Reputation: 423
I have a set of a very large text in html format, and I want to eliminate all the content between the tags <><>
. At some point at the outerside of the tags there is a name, which I want to get, like <a><a><a>name<a/><a/><a/>
.
I wrote a small program where I insert the long text I have, and by pressing a button, I get the text, substring the start till the next >
and then if the content.Length
from the last >
until the next <
is greater than 1, then I insert it into a list.
Basically I want to get all the names that are not in the <>
tags and put them in a list. There are my contestants in a competition.
The thing is the code doesn't work exactly as I hoped.

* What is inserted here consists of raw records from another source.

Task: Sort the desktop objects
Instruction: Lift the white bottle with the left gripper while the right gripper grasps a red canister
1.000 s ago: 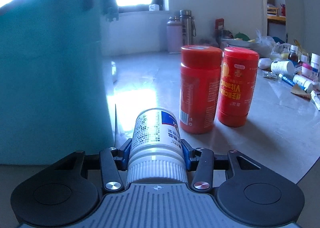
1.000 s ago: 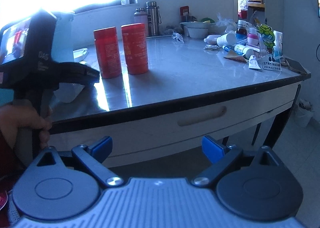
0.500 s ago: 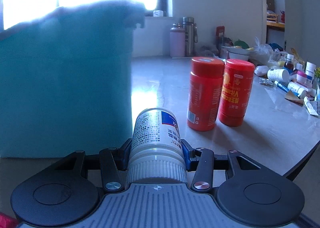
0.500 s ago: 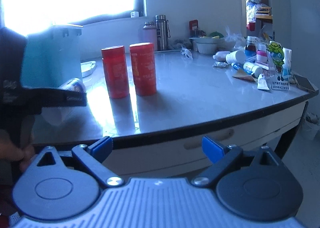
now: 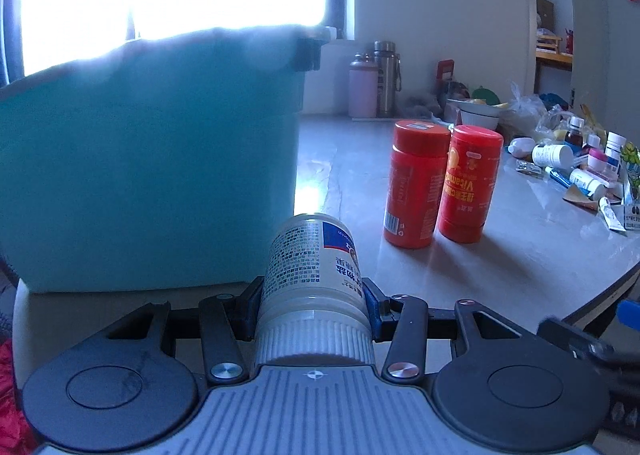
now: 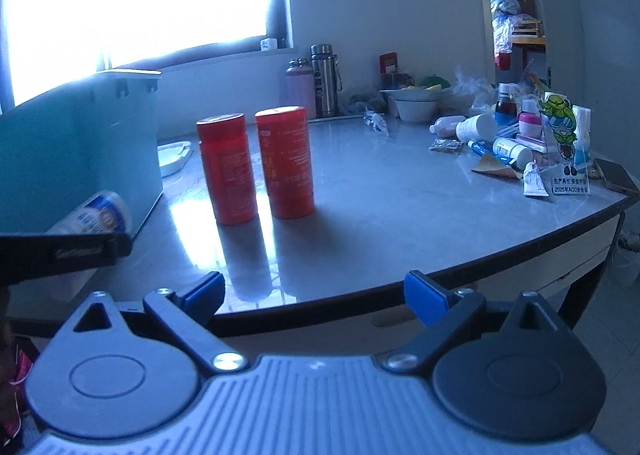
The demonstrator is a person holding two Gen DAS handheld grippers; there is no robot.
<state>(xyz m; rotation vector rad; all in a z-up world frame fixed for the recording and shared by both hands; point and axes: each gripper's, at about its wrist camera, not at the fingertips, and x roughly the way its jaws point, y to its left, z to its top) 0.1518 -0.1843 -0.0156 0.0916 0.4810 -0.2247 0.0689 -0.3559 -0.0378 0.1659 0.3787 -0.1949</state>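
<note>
Red bottles: two tall red plastic bottles with red caps (image 5: 416, 187) (image 5: 468, 183), upright and just beside each other mid-counter.
Teal bin: one big teal plastic storage bin (image 5: 148, 159) at the counter's left end.
White bottle: one white plastic pill bottle with a ribbed white cap and a blue-and-white label (image 5: 312, 287), cap end toward the camera, up off the counter just in front of the bin.
Flasks: two, one pink (image 6: 300, 89) and one steel (image 6: 326, 79), at the back edge.
Left tongs (image 5: 312, 303): clamped on the white bottle, blue pads on both sides.
Right tongs (image 6: 314, 297): spread wide, holding nothing, hanging over the near edge of the grey stone counter (image 6: 400, 207).
Right end: a heap of small bottles and tubes, too jumbled to count.
</note>
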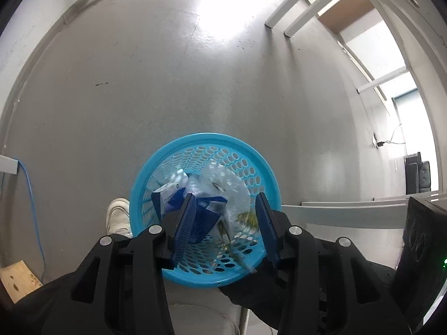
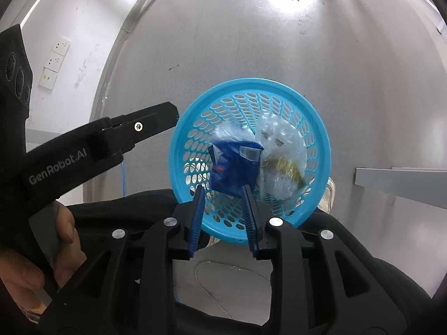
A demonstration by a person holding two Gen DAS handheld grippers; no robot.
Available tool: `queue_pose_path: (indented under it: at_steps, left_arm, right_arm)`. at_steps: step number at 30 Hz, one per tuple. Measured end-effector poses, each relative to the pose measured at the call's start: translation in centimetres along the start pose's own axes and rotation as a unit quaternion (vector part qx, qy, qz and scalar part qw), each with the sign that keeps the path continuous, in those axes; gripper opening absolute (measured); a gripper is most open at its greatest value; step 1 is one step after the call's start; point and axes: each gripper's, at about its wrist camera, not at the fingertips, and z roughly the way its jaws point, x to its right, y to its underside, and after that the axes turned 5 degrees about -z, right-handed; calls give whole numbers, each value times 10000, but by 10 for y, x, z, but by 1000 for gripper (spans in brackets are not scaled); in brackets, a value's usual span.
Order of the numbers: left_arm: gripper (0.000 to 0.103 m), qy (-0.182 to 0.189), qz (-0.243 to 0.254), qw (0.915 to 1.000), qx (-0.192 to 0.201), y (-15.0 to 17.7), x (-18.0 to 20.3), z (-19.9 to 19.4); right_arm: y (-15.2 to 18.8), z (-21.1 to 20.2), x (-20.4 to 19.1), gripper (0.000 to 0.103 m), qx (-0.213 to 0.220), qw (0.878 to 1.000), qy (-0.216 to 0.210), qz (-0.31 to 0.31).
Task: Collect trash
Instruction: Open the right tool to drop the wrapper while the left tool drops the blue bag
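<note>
A round light-blue perforated basket (image 1: 156, 164) stands on the grey floor and holds trash: a dark blue wrapper (image 1: 208, 212), crumpled clear plastic (image 1: 223, 187) and a yellowish scrap (image 1: 247, 217). My left gripper (image 1: 226, 198) hovers over the basket with its jaws wide apart and nothing between them. In the right wrist view the same basket (image 2: 192, 111) holds the blue wrapper (image 2: 234, 164) and clear plastic (image 2: 282, 150). My right gripper (image 2: 222, 188) is open above the basket's near rim, and the blue wrapper appears just beyond its tips, blurred. The left gripper's body (image 2: 97, 145) shows at the left.
A white shoe (image 1: 118, 215) stands left of the basket. A blue cable (image 1: 32, 195) runs down the left. White desk legs (image 1: 296, 8) are far right. A grey ledge (image 2: 399, 181) juts in at right. Wall sockets (image 2: 56, 61) are at the left.
</note>
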Motion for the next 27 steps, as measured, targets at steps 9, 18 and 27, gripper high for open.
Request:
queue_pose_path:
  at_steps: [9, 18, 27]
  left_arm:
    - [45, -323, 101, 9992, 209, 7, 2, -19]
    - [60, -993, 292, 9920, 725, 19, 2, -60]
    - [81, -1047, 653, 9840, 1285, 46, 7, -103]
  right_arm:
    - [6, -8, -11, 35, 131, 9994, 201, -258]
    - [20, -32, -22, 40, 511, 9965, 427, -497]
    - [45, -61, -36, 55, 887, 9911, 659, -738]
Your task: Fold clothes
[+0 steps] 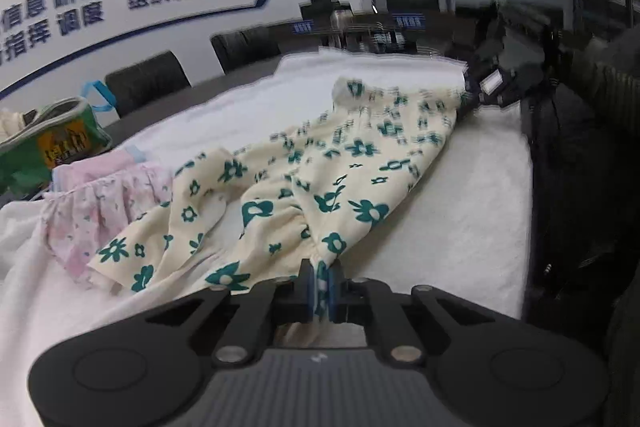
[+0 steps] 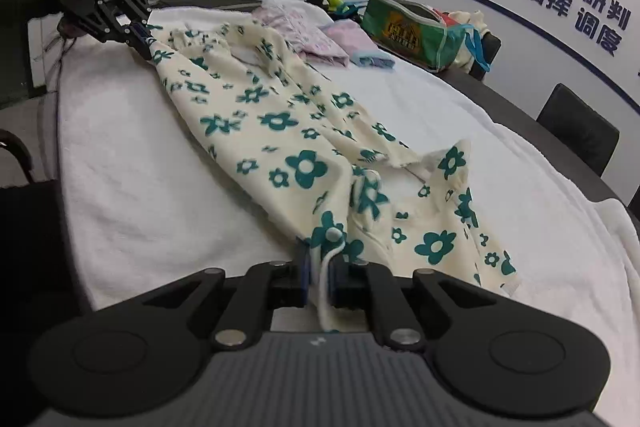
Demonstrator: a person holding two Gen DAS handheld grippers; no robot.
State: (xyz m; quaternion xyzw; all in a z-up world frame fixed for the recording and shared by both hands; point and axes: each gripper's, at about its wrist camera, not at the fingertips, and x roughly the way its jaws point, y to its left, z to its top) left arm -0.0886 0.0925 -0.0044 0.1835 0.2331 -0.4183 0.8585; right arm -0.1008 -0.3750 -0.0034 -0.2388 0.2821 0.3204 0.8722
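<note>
Progress check, left to right, mostly from the left wrist view.

Far left on the desk [image 1: 256, 83]: green zip bag [image 1: 52, 143] with blue handles, more clothing apparently stuffed behind it. Looks like the supply of unfolded items, so likely more to do.

Next along: pink floral garment [image 1: 100, 211], bunched and flattened, partly under the edge of the cream piece. In the right wrist view a few pink and pale pieces [image 2: 320, 39] sit stacked near the bag. Probably already folded, but cannot confirm.

Centre: cream floral garment [image 1: 304, 179] with teal flowers, lying on the white towel [image 1: 492, 187] that covers the desk. Spread lengthwise but wrinkled, one flap turned over, edges not squared. No finished fold visible on it.

Left gripper [image 1: 322, 287]: fingers pinched narrow on the near corner of the cream floral garment, cloth visibly caught between the pads.

Right gripper [image 2: 318, 279]: fingers likewise clamped narrow on the opposite end, a white seam running down between the pads. Also visible far right in the left view, motion-blurred.

Judgement: both ends gripped, fabric drawn roughly taut between them. Step in hand is straightening or the first fold. Remaining: flatten, fold, stack, then whatever is left in the bag.
</note>
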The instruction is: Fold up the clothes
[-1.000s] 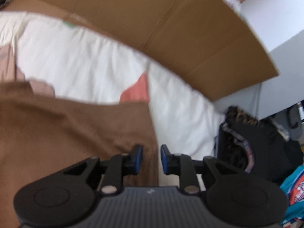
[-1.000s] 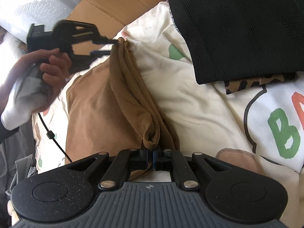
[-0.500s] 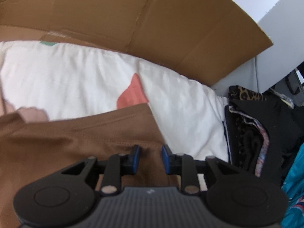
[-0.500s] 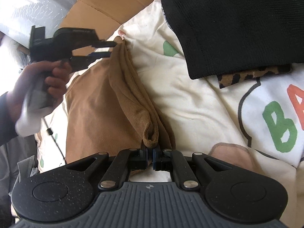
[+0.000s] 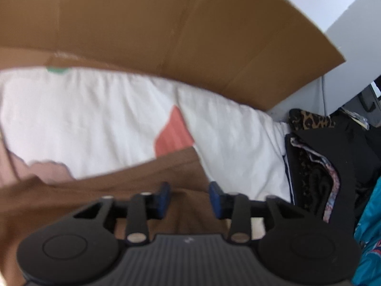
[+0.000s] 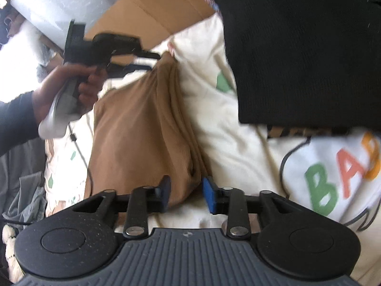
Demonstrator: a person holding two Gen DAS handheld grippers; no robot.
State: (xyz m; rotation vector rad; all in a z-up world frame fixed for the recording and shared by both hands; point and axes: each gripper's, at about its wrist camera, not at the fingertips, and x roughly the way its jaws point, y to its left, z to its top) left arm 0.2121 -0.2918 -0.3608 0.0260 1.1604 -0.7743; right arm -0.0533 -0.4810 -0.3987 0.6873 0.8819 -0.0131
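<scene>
A brown garment (image 6: 133, 138) lies folded lengthwise on a cream printed sheet (image 6: 238, 155). My right gripper (image 6: 187, 194) hovers at its near end. Its jaws are opening, with the near corner of the fold loose between the blue pads (image 6: 209, 195) and the right pad clear of it. A hand holds my left gripper (image 6: 152, 61) at the garment's far corner. In the left wrist view the left gripper (image 5: 189, 197) stands over the brown garment (image 5: 95, 202). Its jaws are opening too, and the pads do not press the cloth.
A folded black garment (image 6: 304, 47) lies on a leopard-print piece at the right of the sheet. Flattened cardboard (image 5: 166, 35) stands behind the sheet. A heap of dark clothes (image 5: 321, 166) and a teal item (image 5: 371, 214) sit past the sheet's edge. Bubble wrap (image 6: 59, 2) lies at far left.
The right gripper's jaws have parted and let go of the brown fold's near corner. The left gripper's jaws have widened over the far corner, and the garment has slackened.
</scene>
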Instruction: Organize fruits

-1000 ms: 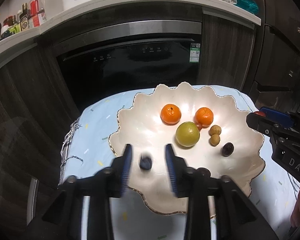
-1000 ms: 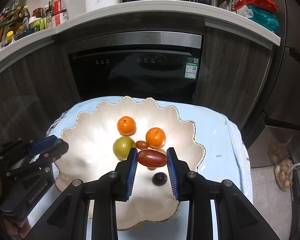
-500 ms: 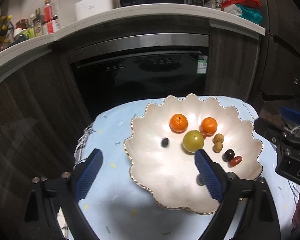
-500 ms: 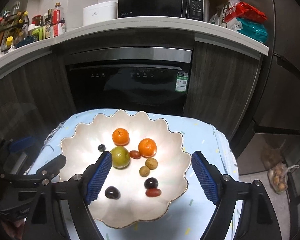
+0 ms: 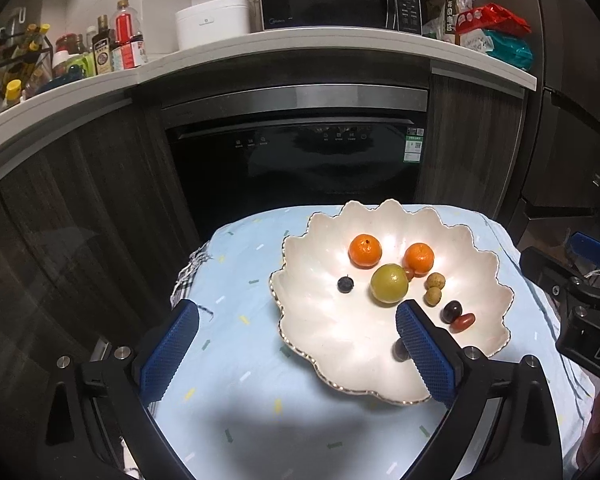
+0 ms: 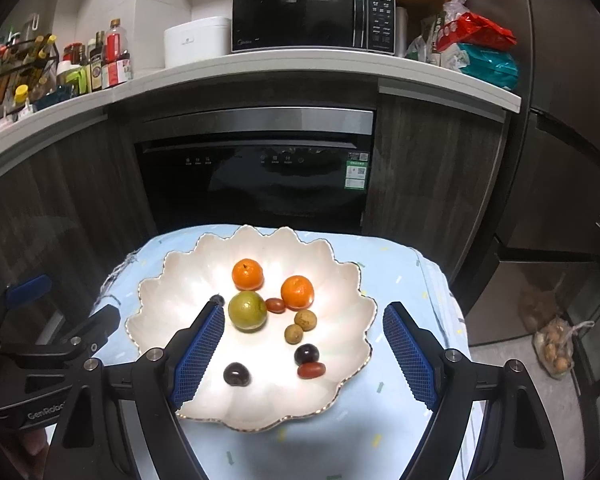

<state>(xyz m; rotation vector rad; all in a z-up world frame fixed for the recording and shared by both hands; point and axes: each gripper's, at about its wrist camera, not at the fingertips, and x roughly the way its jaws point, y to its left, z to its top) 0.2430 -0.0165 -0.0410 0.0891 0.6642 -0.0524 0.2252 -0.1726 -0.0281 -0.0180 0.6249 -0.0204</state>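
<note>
Tools both spread wide, empty: left tool (image 5: 296, 344), right tool (image 6: 302, 354) above fruit plate (image 6: 352, 280).

Bowl (image 6: 352, 280): glossy ceramic, gilt rim. Cloth (image 6: 404, 292): matt woven fabric. Pads (image 6: 198, 350): blue knurled rubber. Oven (image 6: 260, 184): glossy glass.

Home kitchen. Black microwave (image 6: 312, 14) on white countertop (image 6: 260, 68) at 12 o'clock; white rice cooker (image 6: 196, 40) just beside it at 11. Sauce and oil bottles (image 6: 100, 60) with wire rack at 10. Built-in dishwasher (image 6: 256, 172) under counter, dark wood-grain cabinet fronts (image 6: 432, 184) either side. Snack bags (image 6: 476, 52) on counter at 1. Cloth-covered small table (image 6: 404, 292) with scalloped fruit plate (image 6: 160, 304) at 6
</note>
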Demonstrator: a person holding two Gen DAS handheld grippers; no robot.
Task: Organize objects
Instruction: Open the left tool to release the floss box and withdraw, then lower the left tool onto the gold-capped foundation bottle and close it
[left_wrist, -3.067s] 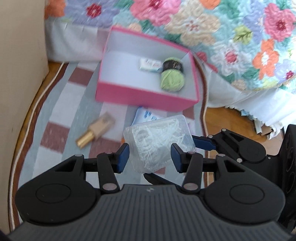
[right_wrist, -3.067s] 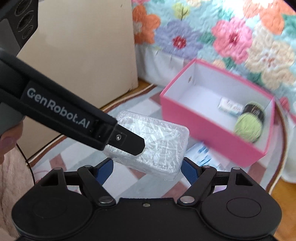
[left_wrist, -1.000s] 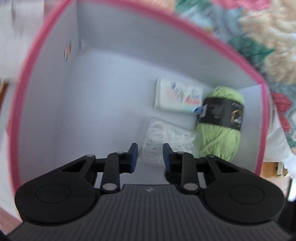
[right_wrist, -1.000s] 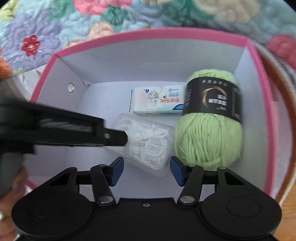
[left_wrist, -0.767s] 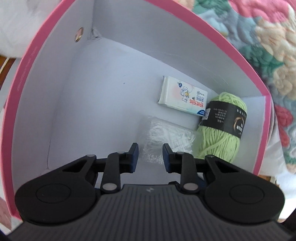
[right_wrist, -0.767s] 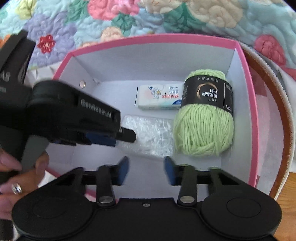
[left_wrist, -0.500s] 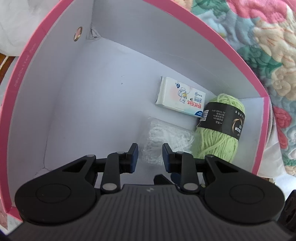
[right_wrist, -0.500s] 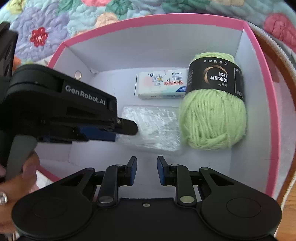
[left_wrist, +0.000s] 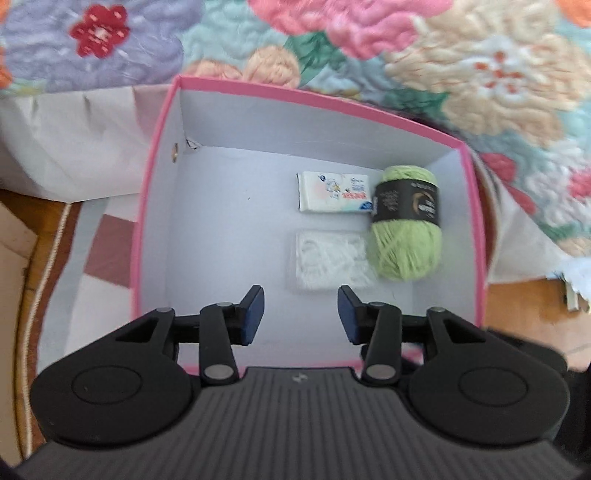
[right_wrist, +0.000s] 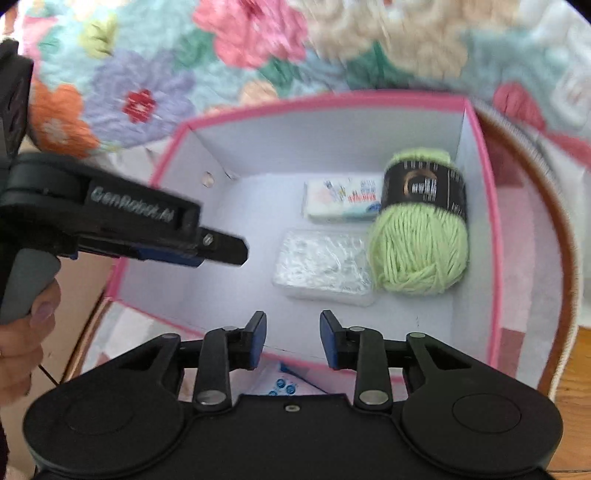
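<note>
An open pink box (left_wrist: 314, 125) with white walls holds three things. A clear plastic case of white pieces (left_wrist: 330, 262) lies on its floor, beside a green yarn ball with a black band (left_wrist: 406, 229) and in front of a white tissue pack (left_wrist: 334, 192). My left gripper (left_wrist: 301, 314) hovers above the box's near side, its jaws opening with nothing between them. The right wrist view shows the same box (right_wrist: 332, 136), case (right_wrist: 323, 271), yarn (right_wrist: 421, 243) and tissue pack (right_wrist: 341, 201). My right gripper (right_wrist: 291, 339) is over the near rim, jaws opening and empty. The left gripper (right_wrist: 236, 254) reaches in from the left.
A floral quilt (left_wrist: 461, 55) hangs behind the box. The box stands on a striped rug (left_wrist: 107, 254) over wooden floor (left_wrist: 524, 306). A blue-and-white packet (right_wrist: 284, 384) lies on the rug under my right gripper. A person's hand (right_wrist: 22, 343) holds the left gripper's handle.
The clear case, carried by both grippers three seconds ago, now lies in the box. Both grippers have lifted back from it and their jaws stand wider than half a second ago.
</note>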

It needs a small tweek and I'm a little confused.
Here is my code:
Private Sub btnPickWinner_Click(sender As Object, e As EventArgs) Handles btnPickWinner.Click
Dim vContestant As String = ""
Dim vAllText As String = tbxText.Text
Dim vList As New List(Of String)
Dim vLength As Integer
Dim vStrToCountLength As String
While vAllText.Length > 1
vStrToCountLength = vAllText.Substring(0, vAllText.IndexOf(">"))
vLength = vAllText.Length - vStrToCountLength.Length
vAllText = vAllText.Substring(vAllText.IndexOf(">"), vLength)
vContestant = vAllText.Substring(0, vAllText.IndexOf("<"))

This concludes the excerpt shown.